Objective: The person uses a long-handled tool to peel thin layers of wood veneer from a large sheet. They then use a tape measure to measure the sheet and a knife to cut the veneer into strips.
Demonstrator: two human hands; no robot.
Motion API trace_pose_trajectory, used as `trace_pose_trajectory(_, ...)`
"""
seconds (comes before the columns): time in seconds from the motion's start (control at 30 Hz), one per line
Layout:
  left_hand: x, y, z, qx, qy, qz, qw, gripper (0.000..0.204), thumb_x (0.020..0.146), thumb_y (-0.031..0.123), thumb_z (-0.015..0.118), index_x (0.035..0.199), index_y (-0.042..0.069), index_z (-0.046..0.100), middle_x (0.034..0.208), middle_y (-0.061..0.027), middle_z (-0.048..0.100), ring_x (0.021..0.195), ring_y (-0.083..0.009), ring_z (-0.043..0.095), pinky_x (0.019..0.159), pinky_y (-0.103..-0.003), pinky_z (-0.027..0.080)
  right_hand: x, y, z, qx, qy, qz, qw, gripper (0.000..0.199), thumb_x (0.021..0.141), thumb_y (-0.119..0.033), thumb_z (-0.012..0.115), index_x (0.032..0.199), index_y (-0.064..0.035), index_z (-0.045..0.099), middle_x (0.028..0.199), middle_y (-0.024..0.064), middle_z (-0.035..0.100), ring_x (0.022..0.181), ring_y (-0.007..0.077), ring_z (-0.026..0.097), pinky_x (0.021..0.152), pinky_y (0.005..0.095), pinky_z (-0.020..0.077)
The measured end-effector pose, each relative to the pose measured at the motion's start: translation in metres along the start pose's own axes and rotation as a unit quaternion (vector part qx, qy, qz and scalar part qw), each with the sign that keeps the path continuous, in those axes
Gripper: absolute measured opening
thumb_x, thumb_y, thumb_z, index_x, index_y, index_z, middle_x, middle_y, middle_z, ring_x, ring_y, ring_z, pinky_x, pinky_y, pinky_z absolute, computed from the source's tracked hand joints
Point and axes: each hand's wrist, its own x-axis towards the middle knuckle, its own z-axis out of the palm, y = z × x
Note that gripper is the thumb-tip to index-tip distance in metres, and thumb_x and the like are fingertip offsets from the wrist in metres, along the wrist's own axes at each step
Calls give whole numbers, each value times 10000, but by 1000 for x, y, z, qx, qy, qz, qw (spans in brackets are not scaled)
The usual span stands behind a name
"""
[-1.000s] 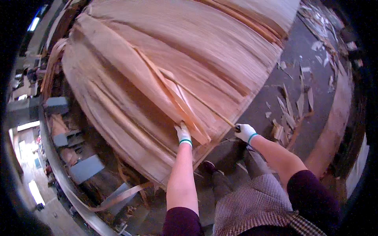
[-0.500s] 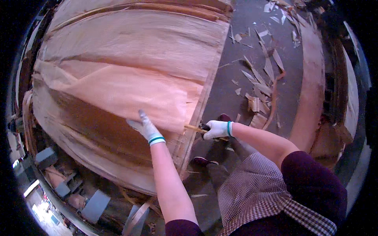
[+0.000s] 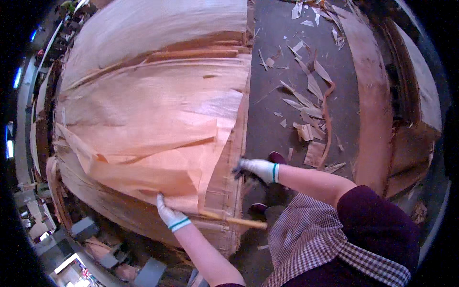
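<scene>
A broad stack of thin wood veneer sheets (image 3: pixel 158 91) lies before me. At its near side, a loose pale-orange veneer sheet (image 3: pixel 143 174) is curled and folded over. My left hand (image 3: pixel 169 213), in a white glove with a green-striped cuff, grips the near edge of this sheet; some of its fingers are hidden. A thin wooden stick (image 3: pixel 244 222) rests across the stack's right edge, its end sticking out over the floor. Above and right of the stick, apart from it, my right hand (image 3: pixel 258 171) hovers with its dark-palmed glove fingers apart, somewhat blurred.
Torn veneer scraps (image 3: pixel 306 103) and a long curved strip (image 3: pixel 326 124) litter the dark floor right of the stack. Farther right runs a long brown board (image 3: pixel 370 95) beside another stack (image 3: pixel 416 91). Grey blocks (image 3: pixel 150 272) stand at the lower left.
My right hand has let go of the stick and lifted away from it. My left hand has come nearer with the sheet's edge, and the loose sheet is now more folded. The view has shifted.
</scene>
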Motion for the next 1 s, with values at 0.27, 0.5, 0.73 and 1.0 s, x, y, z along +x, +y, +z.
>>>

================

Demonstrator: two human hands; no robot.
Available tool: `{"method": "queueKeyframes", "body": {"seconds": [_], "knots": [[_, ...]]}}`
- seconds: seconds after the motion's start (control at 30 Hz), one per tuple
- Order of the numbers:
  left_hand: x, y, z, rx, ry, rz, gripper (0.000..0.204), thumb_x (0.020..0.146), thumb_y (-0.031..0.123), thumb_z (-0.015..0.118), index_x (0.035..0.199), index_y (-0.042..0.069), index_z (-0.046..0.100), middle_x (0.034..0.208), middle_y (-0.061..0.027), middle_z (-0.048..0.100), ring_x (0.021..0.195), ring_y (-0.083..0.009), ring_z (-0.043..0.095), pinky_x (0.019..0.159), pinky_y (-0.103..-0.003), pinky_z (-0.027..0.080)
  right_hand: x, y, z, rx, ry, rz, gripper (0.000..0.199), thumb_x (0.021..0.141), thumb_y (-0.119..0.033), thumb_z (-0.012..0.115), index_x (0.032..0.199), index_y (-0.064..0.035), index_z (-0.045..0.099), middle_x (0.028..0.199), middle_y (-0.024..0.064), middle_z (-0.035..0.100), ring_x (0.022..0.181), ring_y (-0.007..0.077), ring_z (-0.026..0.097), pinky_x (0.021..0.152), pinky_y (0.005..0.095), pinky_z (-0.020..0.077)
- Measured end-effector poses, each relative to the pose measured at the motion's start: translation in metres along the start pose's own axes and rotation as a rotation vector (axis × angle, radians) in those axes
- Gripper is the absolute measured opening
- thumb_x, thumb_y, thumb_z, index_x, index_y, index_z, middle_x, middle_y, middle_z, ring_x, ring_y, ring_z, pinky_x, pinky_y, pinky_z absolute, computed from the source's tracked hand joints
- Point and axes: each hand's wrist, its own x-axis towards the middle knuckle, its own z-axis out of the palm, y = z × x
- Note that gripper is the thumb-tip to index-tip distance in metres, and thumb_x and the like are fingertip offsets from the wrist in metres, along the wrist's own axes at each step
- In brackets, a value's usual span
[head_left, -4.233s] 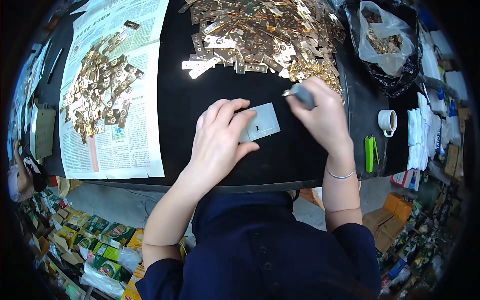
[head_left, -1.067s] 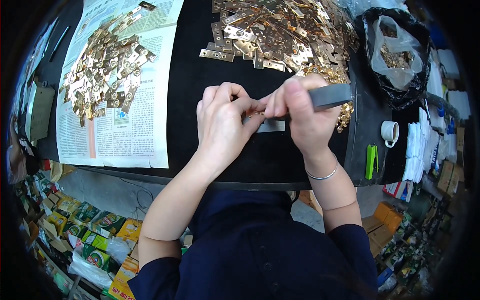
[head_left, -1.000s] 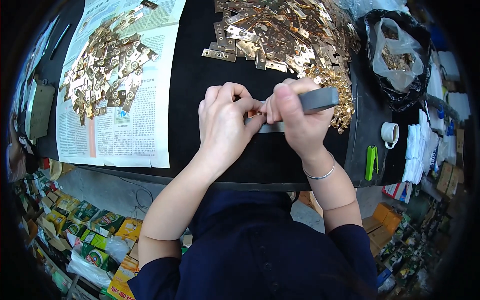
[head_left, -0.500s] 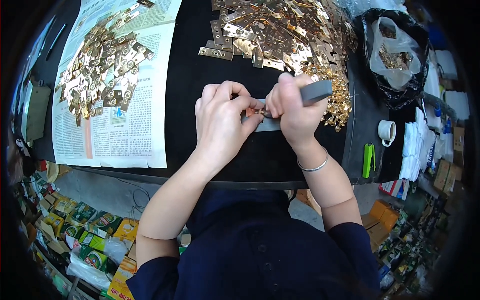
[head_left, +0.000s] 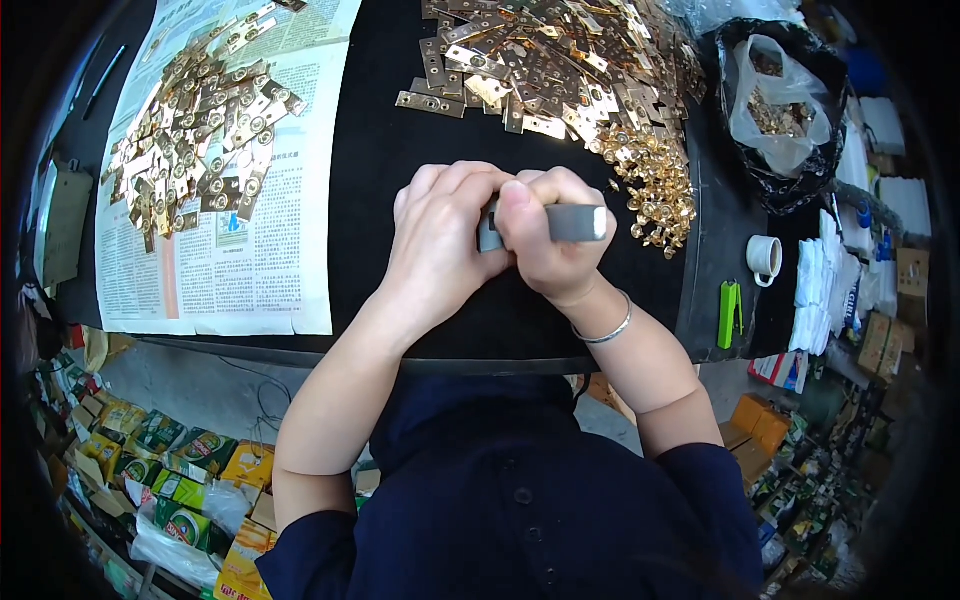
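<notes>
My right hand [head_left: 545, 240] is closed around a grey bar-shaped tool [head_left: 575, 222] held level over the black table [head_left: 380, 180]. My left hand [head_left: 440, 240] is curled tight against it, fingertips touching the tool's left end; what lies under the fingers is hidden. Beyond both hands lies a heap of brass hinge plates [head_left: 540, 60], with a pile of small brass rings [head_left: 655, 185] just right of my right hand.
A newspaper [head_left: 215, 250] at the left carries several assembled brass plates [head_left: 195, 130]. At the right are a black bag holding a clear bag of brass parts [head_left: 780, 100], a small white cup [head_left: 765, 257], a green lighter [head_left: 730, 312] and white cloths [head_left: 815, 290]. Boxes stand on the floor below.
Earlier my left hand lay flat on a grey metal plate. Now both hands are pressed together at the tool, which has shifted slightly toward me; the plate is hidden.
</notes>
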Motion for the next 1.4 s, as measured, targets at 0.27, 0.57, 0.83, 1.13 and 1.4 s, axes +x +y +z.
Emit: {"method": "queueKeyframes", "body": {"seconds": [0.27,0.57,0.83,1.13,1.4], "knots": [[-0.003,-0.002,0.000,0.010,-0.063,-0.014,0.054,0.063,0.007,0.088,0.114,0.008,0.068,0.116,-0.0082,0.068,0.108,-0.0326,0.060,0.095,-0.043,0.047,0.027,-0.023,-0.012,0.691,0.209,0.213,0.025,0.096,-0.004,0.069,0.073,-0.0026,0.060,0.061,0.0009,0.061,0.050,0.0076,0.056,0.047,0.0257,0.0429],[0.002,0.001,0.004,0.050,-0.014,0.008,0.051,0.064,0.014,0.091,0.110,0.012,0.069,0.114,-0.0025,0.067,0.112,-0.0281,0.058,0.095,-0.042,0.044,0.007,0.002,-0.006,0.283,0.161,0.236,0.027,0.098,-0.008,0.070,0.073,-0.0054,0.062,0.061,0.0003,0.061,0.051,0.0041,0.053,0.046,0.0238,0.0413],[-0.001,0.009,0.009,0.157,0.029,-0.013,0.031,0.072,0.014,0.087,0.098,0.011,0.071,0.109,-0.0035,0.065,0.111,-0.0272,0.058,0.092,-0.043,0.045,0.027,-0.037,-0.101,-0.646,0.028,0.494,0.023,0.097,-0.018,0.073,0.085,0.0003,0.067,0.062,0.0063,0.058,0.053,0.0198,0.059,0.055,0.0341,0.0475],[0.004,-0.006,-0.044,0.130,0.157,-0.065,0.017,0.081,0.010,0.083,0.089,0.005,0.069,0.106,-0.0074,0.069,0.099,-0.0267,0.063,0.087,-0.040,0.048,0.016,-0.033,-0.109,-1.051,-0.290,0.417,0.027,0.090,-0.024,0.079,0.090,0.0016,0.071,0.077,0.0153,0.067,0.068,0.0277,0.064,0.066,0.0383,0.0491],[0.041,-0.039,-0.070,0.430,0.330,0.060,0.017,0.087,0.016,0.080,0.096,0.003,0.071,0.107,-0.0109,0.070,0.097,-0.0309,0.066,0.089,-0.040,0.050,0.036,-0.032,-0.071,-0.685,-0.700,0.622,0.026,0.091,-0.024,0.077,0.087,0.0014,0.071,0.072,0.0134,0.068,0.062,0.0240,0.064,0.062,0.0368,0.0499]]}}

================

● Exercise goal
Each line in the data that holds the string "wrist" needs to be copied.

● Written response
Point and axes: each hand's wrist, its own x-axis towards the middle knuckle, its own z-axis out of the palm, y = z × x
Note that gripper is the thumb-tip to index-tip distance in metres, and thumb_x and the like are fingertip offsets from the wrist in metres, along the wrist's own axes at each step
- Point and axes: each hand's wrist, its own x-axis towards the middle knuckle, its own z-axis out of the palm, y = z × x
- Note that gripper is the thumb-tip to index-tip distance in metres, and thumb_x and the like are fingertip offsets from the wrist in metres, along the wrist's own axes at each step

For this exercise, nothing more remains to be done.